PresenterBhatty Kiran - EHESS, Politiques, Paris, France
Panel27 – Muslim agency within and against India’s regimes of urban segregation
I would like to present my recent work on education of Muslims in Delhi in the context of their citizenship claims in the school space. It is based on ethnographic research of 50 Muslim families in 2 districts of Delhi – North-East Delhi (a minority concentration district), and South-East Delhi; interviews with school teachers across management types; and focus-group discussion with students. In my study I show the different ways in which Muslim families have responded a) to the spectre of Islamophobia in schools, by adopting strategies that are differentiated across socio-economic class and location; and b) to the educational opportunities available to them, exhibiting on the one hand autonomy in school choice, and on the other, ghettoizing as a ‘trajectory of marginalization.’ It unpacks the issue of subjectification of Muslims, through the trope of Islamophobia and demonstrates how such subjectification represents a distinct form of citizenship denial for Muslim.
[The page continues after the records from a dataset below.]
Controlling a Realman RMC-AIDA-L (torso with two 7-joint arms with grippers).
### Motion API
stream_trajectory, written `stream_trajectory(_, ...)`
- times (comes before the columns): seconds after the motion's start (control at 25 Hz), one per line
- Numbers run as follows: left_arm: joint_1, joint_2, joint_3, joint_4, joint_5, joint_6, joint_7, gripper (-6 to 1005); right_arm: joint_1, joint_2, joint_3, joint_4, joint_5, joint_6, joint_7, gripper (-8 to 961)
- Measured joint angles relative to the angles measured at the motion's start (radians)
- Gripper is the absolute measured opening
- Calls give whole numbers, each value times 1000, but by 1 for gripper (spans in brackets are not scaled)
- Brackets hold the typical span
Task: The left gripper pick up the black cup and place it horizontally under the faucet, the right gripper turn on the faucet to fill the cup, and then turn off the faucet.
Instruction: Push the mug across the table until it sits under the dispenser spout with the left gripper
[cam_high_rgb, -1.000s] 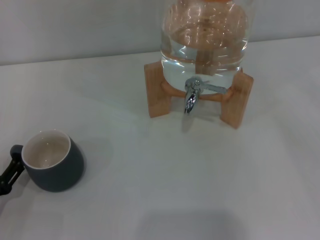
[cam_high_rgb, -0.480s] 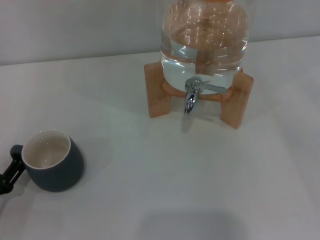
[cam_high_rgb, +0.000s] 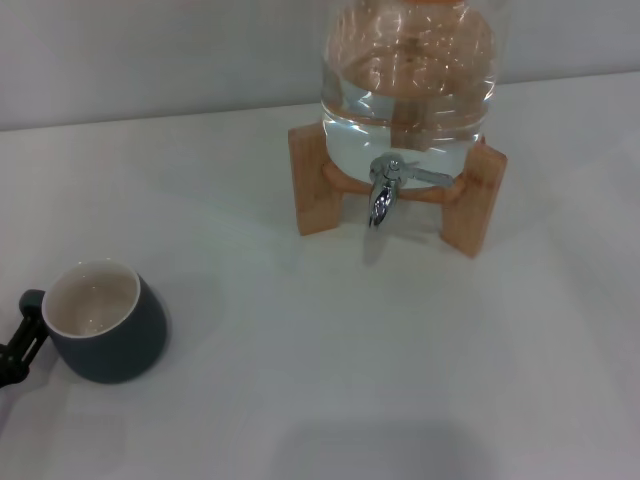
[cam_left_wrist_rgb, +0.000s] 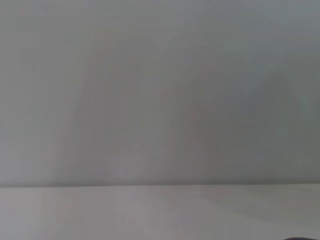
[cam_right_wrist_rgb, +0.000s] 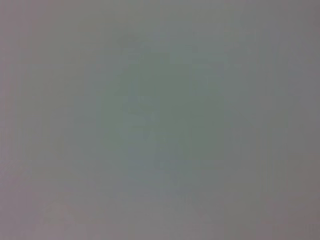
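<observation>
Surface: a plain white table (cam_high_rgb: 330, 370), matte, running back to a pale wall.
Near left corner: the black cup (cam_high_rgb: 105, 322) stands upright on the table, cream inside showing, its loop handle turned toward the left edge (a black gripper tip sits right by that handle).
Far side, right of centre: a wooden stand (cam_high_rgb: 318, 180) rests on the table on 2 visible slab legs, well apart from the cup.
On the stand: a clear glass jar (cam_high_rgb: 408, 80) with the faucet (cam_high_rgb: 383, 190) hanging over bare tabletop.
</observation>
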Motion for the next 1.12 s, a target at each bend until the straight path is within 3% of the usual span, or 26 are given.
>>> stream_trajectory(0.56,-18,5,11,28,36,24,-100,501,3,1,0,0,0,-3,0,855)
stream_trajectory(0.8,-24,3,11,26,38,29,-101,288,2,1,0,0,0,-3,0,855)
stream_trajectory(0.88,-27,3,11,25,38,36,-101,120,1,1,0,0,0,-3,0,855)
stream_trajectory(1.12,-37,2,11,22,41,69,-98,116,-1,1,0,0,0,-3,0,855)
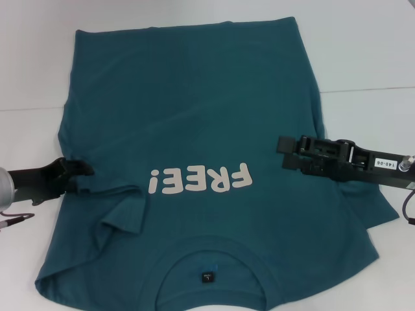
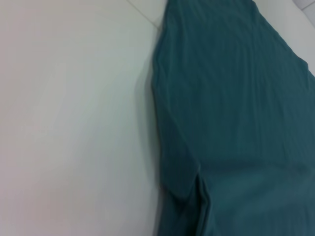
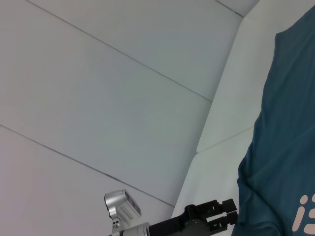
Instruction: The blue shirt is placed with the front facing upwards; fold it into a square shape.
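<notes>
The blue shirt (image 1: pixel 194 110) lies flat on the white table (image 1: pixel 363 52), its collar and black label (image 1: pixel 206 277) toward me. The cream letters "FREE!" (image 1: pixel 198 179) face up. Its left sleeve (image 1: pixel 123 217) is folded inward onto the body, leaving a rumpled ridge. My left gripper (image 1: pixel 83 170) sits low at the shirt's left edge, just above that fold; the right wrist view shows the left gripper (image 3: pixel 231 212) touching the cloth edge (image 3: pixel 285 147). My right gripper (image 1: pixel 282 153) hovers over the shirt's right side beside the letters, open and holding nothing. The left wrist view shows only the shirt's side edge (image 2: pixel 236 98).
White tabletop (image 2: pixel 74 123) runs along the shirt's left and right sides and beyond the hem. A table seam (image 1: pixel 369 89) crosses at the right. The shirt's right sleeve (image 1: pixel 382 217) spreads out under my right arm. Grey wall panels (image 3: pixel 98 98) stand behind the table.
</notes>
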Robot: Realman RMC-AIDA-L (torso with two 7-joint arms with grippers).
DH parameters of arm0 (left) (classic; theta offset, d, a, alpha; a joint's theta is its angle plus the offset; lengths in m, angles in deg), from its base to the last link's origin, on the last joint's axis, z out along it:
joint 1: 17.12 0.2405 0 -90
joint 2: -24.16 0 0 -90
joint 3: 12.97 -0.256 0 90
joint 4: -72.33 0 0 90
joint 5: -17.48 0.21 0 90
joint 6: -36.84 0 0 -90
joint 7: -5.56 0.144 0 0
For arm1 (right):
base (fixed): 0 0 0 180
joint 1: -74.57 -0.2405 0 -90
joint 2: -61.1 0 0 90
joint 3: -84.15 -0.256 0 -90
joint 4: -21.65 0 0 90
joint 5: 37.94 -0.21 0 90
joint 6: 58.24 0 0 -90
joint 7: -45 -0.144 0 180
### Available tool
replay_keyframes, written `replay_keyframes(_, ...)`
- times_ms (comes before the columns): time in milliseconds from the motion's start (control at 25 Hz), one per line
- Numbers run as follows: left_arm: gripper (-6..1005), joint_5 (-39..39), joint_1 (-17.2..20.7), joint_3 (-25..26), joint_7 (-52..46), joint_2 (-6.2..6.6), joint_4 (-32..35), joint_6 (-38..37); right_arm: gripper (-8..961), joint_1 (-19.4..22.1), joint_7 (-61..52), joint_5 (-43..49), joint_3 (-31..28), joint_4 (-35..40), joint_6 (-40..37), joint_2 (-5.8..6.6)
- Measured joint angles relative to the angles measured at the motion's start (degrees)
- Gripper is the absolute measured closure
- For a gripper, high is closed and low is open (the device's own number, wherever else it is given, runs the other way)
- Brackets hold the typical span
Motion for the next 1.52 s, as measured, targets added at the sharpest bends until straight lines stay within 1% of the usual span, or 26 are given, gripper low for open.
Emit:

It further examines the urban space as providing the scope for both segregation and assimilation, in which the policies and practices of the state (and Centre) can either fuel the former or the latter. In doing so it highlights the fact that a) the Muslim community does not represent a monolith, exhibiting variation across class and location; b) that citizenship extends beyond civil and political rights to the creation of bonds of fellow feeling and belonging with other citizens.